Safety, legislation, and collaboration all top the agenda for ZCS in 2013
With students back in the classroom and the new year in full swing, school leaders are excited and ready for the year ahead. School safety, new legislative initiatives, and collaborative efforts fill the agenda.
“By far the most important is school safety,” newly appointed board of school trustees president Jim Longest said. “We have robust procedures and technology in place to maintain a safe environment for our students and faculty, but as we have seen in the news, we can never be complacent in those systems.”
New and continuing safety measures include: consultation with security experts, continuing collaboration with local law enforcement, all doors being locked with electronic entry systems, and school safety specialists, committees and drills.

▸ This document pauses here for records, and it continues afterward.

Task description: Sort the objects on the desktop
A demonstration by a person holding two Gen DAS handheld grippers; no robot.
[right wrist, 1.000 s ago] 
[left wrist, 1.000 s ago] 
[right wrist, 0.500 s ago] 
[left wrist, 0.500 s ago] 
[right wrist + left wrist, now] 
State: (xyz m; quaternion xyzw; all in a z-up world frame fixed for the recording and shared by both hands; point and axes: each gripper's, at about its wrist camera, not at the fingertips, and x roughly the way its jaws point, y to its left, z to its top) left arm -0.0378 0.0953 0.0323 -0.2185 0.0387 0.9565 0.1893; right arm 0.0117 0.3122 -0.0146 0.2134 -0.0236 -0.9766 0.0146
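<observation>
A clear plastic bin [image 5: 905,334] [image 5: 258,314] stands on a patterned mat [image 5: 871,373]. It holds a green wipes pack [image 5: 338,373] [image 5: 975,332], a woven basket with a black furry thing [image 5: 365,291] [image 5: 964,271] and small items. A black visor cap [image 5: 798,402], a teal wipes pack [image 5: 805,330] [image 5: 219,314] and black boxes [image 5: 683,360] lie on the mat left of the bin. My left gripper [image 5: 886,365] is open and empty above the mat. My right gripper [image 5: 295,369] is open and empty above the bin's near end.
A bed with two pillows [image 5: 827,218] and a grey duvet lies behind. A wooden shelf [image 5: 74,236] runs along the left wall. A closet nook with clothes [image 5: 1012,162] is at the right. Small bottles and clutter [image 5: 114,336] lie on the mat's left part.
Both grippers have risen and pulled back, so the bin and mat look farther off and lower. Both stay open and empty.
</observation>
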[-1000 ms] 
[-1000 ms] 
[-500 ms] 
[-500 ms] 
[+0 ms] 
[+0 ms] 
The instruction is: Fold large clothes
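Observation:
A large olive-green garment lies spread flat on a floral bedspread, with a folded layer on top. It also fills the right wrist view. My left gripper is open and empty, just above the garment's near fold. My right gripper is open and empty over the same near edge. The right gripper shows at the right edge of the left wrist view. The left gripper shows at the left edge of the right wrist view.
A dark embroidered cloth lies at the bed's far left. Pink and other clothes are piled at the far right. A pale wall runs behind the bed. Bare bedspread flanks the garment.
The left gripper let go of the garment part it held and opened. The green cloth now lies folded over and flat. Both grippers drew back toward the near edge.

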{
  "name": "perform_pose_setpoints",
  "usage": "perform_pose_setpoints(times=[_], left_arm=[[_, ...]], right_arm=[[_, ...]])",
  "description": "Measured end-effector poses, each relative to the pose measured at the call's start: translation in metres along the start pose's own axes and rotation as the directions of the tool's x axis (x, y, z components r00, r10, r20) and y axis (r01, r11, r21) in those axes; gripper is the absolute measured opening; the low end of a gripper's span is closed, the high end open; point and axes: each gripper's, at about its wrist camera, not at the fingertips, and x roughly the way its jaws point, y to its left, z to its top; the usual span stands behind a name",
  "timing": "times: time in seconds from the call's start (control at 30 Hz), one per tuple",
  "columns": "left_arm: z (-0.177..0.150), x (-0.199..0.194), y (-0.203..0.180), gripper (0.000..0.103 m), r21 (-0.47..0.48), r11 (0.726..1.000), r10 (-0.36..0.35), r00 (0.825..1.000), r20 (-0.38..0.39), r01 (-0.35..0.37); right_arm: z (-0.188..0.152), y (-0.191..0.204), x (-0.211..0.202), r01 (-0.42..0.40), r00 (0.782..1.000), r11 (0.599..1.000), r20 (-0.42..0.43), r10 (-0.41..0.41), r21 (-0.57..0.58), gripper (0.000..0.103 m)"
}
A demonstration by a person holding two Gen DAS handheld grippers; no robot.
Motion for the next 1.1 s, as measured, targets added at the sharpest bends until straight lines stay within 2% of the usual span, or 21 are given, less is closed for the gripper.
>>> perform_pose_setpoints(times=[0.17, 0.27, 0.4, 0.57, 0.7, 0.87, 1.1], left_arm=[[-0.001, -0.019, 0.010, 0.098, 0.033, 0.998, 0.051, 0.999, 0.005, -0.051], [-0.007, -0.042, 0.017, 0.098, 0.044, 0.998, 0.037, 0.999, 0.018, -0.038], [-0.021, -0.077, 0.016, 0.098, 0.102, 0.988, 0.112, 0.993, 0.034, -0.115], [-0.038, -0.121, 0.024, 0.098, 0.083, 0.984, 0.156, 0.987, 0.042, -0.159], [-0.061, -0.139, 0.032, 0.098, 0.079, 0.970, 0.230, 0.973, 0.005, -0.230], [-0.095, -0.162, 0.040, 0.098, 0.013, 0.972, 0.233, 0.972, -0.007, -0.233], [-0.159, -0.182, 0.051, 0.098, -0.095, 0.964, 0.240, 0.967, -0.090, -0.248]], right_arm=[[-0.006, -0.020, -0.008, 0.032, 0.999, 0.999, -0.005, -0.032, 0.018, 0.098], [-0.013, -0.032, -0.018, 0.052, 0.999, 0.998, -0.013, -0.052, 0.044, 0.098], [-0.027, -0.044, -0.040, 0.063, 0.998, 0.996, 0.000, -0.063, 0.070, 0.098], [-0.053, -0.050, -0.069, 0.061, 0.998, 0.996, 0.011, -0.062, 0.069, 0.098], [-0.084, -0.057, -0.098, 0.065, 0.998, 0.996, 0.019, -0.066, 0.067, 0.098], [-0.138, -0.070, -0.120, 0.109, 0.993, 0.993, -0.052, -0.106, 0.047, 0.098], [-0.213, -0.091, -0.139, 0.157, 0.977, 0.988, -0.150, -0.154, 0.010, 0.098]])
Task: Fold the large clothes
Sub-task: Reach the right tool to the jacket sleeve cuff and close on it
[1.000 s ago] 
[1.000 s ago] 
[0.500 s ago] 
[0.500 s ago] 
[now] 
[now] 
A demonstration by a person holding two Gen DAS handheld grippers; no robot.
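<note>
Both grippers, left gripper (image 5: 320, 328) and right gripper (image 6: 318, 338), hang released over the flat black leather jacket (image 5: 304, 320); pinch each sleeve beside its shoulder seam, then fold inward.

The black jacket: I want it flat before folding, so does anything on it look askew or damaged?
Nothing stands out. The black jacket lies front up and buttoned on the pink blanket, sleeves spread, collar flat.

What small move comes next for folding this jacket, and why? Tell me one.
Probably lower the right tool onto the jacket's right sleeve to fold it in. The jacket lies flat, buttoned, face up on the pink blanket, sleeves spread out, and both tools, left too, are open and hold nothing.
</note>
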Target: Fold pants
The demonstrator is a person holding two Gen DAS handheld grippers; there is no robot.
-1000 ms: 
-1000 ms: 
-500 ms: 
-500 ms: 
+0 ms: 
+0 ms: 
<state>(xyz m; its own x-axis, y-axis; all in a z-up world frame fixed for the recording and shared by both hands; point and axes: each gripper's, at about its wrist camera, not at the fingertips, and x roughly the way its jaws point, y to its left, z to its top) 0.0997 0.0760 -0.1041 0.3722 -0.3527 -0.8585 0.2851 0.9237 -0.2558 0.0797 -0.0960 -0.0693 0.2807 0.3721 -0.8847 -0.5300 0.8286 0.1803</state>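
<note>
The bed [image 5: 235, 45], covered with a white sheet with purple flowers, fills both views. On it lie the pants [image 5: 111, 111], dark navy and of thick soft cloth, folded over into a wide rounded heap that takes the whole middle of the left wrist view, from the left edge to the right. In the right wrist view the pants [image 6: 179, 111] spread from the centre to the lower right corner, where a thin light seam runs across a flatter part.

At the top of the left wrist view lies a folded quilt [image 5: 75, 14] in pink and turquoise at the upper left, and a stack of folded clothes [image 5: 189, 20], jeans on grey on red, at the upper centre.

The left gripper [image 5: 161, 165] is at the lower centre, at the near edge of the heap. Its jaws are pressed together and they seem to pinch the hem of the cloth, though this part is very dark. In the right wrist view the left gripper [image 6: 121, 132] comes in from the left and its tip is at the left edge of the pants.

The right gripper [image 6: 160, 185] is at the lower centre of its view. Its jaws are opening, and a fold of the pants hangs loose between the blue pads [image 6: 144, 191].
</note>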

Dr. Scott Robison, Supt. of Zionsville Schools, added: “This board is vigilant about school safety. The full array of devices and personnel deployed by ZCS for student and staff safety will remain a confidential matter so as to maximize the effectiveness of our school safety efforts.”
Legislation at the state level is also at the forefront of discussions with two bills that would have a direct impact on Zionsville’s school programs and funding. One bill, the Performance-Qualified School District resolution, was spearheaded by a committee of superintendents from Boone and Hamilton Counties, including Robison. Last week, State Senator Mike Delph introduced this bill, Senate Bill No. 189, which would allow the Indiana Dept. of Education to grant the state’s top school districts a special designation to provide added flexibility to eliminate restrictions and allow for more creativity. One example which would simplify procedures at ZCS is electronic days, which currently requires a state waiver but would not under the new designation.
“This is a reform proposal to empower teachers, administrators, staff and the school board to take more control over their academic agenda,” Delph said. “In the past, we’ve focused on the underperforming schools and poor performing schools in education reform, and we’ve pushed school systems like Carmel and Zionsville, those that always exceeded goals, to the side.”
Senate Bill No. 189 is currently being heard by a state education committee and, if the bill passes, will go into effect on July 1 of this year.
Another important legislative initiative which would impact Zionsville schools and the community involves funding. With the implementation of tax caps in 2009, millions of dollars of funding were lost, although some relief arrived with the May 2012 referendum. A new resolution, passed by the ZCS Board of School Trustees on Dec. 10, 2012, requests the Indiana General Assembly to reevaluate the funding formula as ZCS receives the lowest per pupil funding in the state. Under the current state formula, ZCS would continue to receive less funding per pupil than in 2003 if Zionsville school leaders did not take action with this new resolution.
Collaborative Efforts – Dow and Pow Wows
As collaboration efforts with other school districts have proven effective with Bill 189, partnerships within the town are also moving the ZCS agenda forward. The largest school collaboration effort is with the Town of Zionsville over the Dow Chemical Co. property located along 106th Street east of Zionsville Road. ZCS has approved purchasing 100-acres for $5.7 million from existing funds bonded in 2005 which are restricted by the state for a warehouse/maintenance facility. This facility is planned to occupy 10 acres with the remaining acreage being developed by the town.
Returning school board vice-president Jane Burgess is excited about the partnership.
“By collaborating with the town in developing the acreage, one long term benefit to Zionsville Community Schools will be the creation of new commercial assessed value which will diversify our tax base, so it’s a ‘win-win,’ ” she said.
Collaborative efforts continue on a smaller scale with discussion groups composed of town and county leaders known as “pow wows.” These informal discussions often bring new ideas and spark unexpected partnership opportunities as different groups in the town come together to discuss topics that impact all.
One example involved police and fire personnel who were interested in rising population data for future planning and staffing. Currently, ZCS is conducting a demographic study that might be helpful to this group and others outside the school. This study, being conducted by the Indiana Business Research Center at Kelley School of Business, will provide data on the affects of enrollment gains on budgets, facilities, and redistricting and will be a road map for the future and will address immediate needs such as overcrowding.
“This information is so important for the school board in determining how to move forward. Last spring was a massive focus on just getting enough funds to not lay off teachers. Now we need to look at the numbers because of new development, and the board has to make determinations on where to place students where we are now overflowing,” Robison said.
While there is no talk of building additional schools, there is discussion around converting Boone Meadow to an elementary school to relieve overcrowding at other schools, such as Stonegate Elementary.
Additional new and on-going ZCS initiatives for 2013 are: performance pay for teachers, district-wide surveys, electronic days, STEM (Science, Technology, Engineering, Math) program, strategic planning in financial and other areas, and review of assessment/accreditation structure.